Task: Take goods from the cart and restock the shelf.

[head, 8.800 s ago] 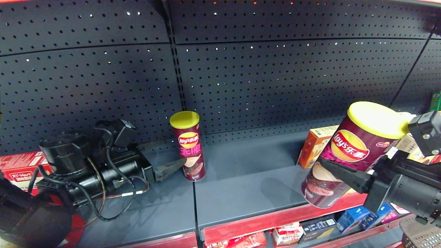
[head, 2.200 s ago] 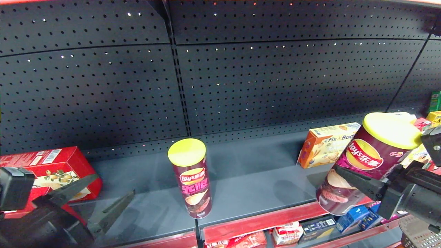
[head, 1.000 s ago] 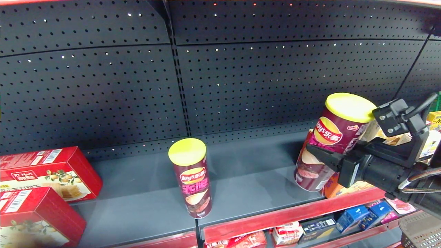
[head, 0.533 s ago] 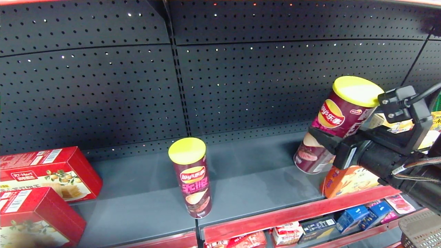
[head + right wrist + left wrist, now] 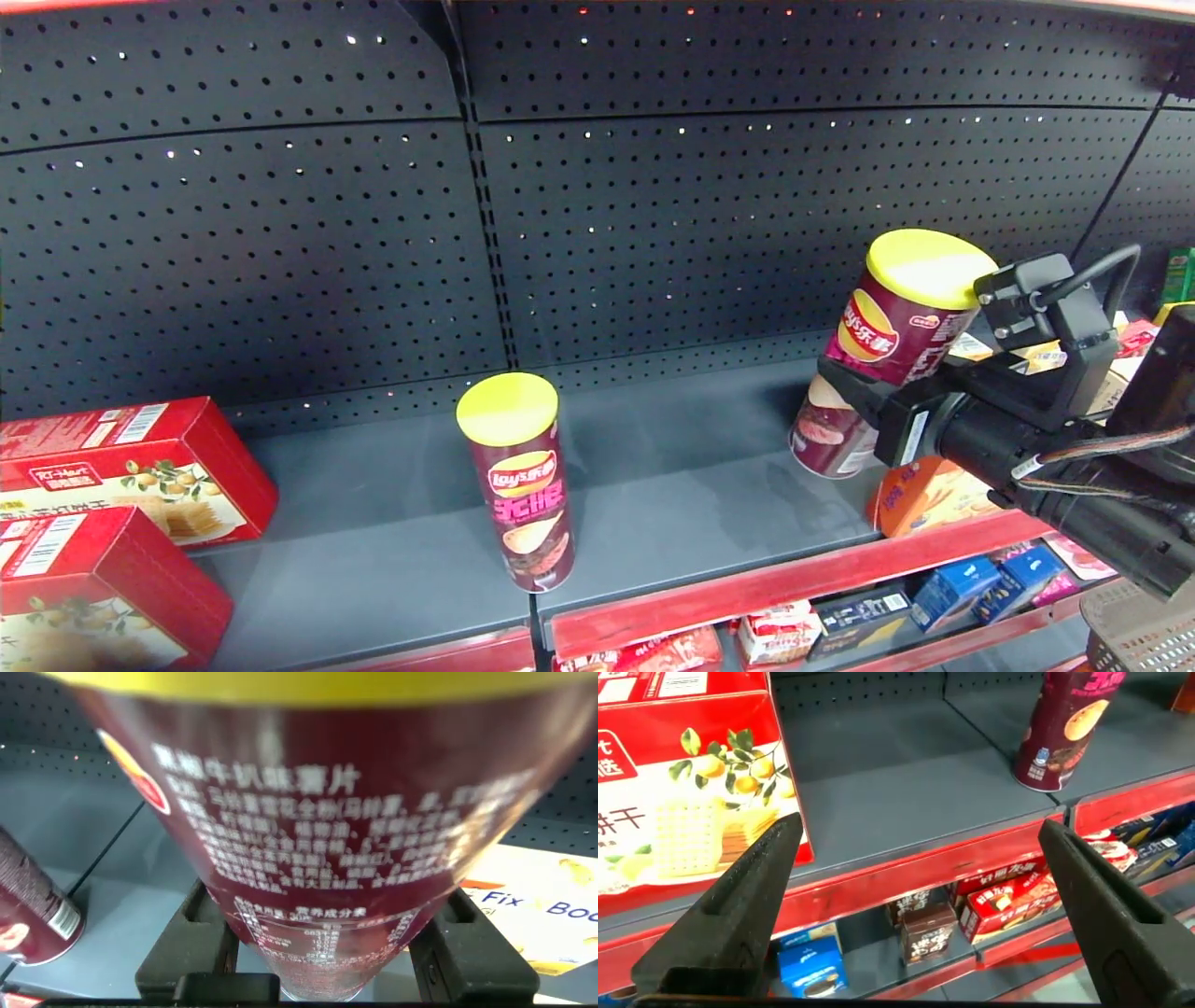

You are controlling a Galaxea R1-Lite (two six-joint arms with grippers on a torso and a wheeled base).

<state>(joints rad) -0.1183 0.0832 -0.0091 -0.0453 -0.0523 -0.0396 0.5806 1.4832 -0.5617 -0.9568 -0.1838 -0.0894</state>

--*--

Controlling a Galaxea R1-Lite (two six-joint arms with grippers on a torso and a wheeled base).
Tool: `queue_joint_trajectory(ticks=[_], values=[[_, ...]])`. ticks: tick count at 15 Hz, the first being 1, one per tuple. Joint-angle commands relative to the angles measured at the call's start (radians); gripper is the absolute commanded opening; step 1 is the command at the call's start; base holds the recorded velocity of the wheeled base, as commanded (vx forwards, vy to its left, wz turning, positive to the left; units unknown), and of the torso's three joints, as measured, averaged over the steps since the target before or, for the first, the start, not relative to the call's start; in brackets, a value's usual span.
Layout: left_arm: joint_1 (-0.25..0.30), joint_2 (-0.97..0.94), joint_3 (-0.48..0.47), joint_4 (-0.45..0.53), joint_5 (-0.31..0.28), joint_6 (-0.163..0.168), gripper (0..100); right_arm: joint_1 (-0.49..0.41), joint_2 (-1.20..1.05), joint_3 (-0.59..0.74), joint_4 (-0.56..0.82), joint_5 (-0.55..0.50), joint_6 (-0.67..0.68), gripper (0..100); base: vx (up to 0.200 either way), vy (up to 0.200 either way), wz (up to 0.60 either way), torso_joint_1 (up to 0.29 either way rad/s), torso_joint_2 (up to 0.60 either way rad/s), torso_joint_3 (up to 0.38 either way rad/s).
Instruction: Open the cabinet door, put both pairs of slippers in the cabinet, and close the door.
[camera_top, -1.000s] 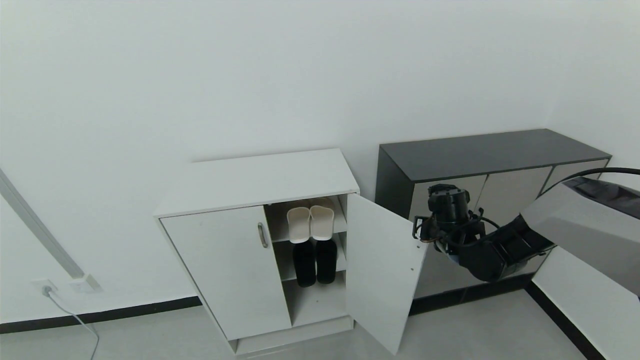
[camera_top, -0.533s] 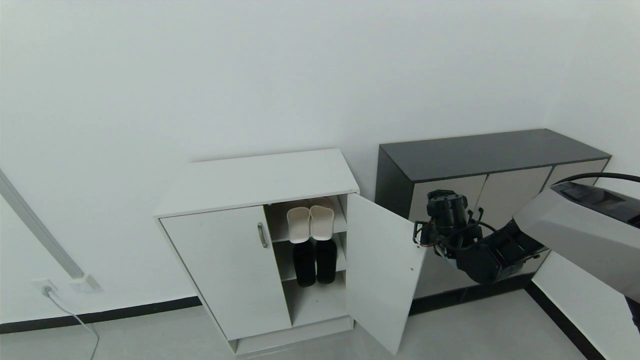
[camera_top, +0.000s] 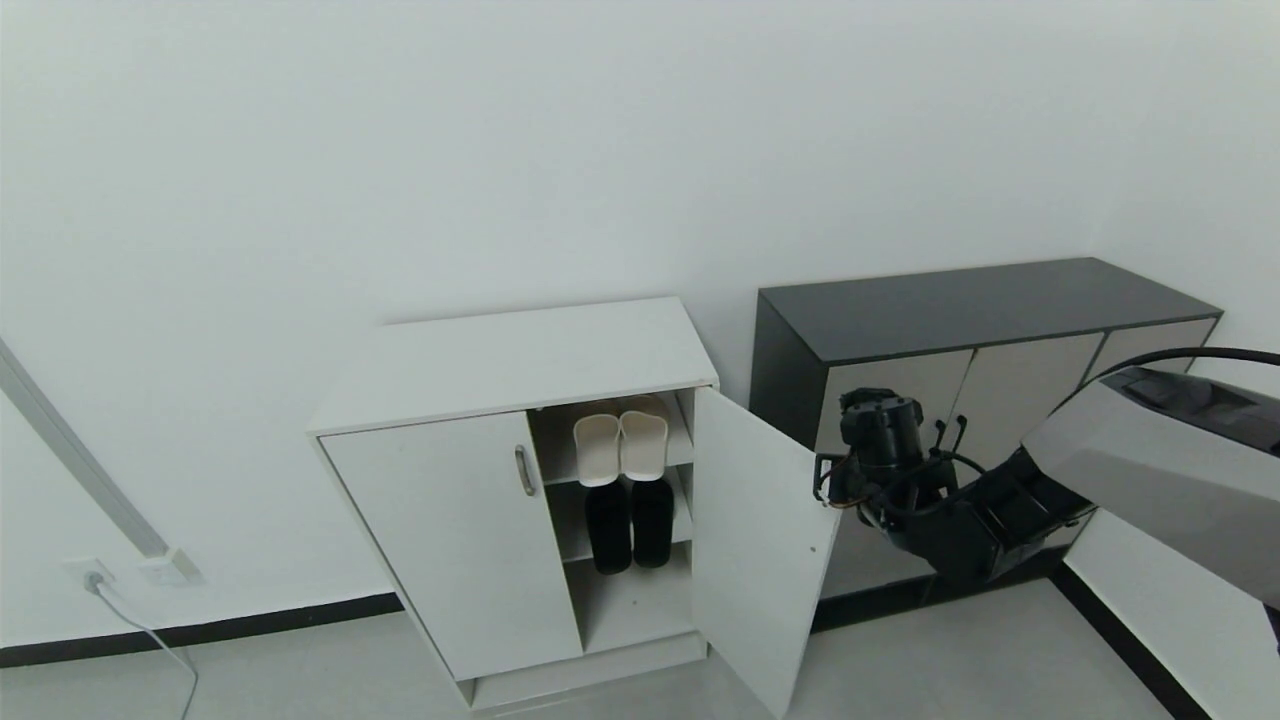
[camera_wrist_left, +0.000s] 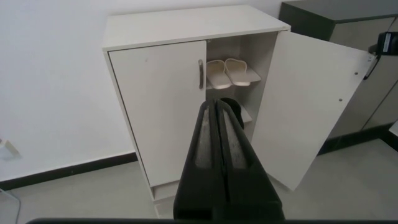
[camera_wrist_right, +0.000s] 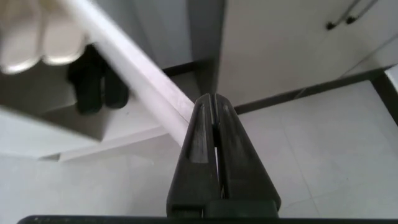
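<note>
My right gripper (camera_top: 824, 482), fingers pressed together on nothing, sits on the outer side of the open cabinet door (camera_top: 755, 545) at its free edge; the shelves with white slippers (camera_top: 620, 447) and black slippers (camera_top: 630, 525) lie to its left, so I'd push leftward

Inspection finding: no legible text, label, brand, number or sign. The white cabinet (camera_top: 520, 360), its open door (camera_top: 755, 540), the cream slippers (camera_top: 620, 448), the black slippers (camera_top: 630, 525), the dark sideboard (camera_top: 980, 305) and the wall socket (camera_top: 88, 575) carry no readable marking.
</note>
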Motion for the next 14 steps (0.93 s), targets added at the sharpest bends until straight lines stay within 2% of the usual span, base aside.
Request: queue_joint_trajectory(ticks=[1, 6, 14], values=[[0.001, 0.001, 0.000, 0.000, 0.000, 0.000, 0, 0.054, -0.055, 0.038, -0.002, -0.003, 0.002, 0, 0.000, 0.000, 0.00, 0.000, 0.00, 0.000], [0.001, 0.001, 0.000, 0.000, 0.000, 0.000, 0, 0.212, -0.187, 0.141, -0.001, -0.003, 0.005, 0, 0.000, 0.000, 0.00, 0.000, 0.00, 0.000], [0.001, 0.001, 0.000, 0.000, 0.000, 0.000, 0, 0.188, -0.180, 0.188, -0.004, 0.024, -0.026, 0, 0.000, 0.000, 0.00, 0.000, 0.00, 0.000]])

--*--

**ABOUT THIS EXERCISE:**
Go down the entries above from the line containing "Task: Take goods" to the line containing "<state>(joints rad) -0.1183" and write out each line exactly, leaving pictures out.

**COMPLETED TASK:**
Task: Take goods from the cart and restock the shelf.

[head, 8.800 s ago] 
[head, 2.200 s ago] 
[head, 1.000 s ago] 
[head, 0.533 s ago] 
[head + right wrist + left wrist, now] 

You are controlling a Galaxea R1-Lite (two six-joint arms with grippers on a torso and a wheeled base).

<state>(joints rad) -0.1183 0.0832 -0.0091 -0.0453 -0.0523 -0.0396 0.5806 1.4832 -0.5617 -0.9568 -0.1838 -0.0894</state>

The output is complete as shown.